I believe with all my heart that those women will continue to be the strong, caring women they’ve always been. I know You’re with them. I know You’re with Ted, too. And maybe that makes it even more difficult for me to understand why there are men like him. I’m very grateful that I was able to help Erica, Jonah, and others in West Hollow but I dread ever having another assignment like that. Please help me, Father, when I do. I just want to do Your will and share Your love always. No matter how hard it is at times.

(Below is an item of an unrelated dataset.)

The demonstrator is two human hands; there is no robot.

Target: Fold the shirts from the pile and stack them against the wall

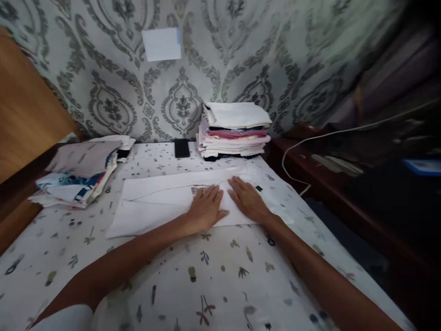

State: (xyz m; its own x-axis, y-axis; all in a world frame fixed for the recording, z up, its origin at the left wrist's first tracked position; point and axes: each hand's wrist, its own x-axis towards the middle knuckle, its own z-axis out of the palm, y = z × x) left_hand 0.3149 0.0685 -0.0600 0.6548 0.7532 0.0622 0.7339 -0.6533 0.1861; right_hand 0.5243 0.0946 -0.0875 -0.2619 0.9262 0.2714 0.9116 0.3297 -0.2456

Thank You for allowing the girls to come. You and I both know that I wasn’t happy about it at first but I know they were right and You were right. But knowing that doesn’t make what I felt go away. Father, I feel like in some way You’ve entrusted them to me. And it doesn’t feel the same as when You give me an assignment. This is different and deeper. I want to protect them. But I know that I can’t always. Laja assured me that I protect the parts of her that are most important: her soul and her spirit. I hope I do for the others, too, when they need me to. But sometimes it’s very, very difficult to know that I might not always be able to protect them physically. You know that one of the most difficult parts of being an angel of death is the inability to intervene. Sometimes it’s nearly unbearable with assignments I haven’t even met. But for it to be a friend… please, Father, help us if it ever came to that. I know You would never cause something like that to happen but free will… it can change things. I remember after I got promoted, You told me that sometimes it would be difficult to understand how people abuse that gift. It is. But You also said that there would be no love, no friendship without it. I hope I always remember that.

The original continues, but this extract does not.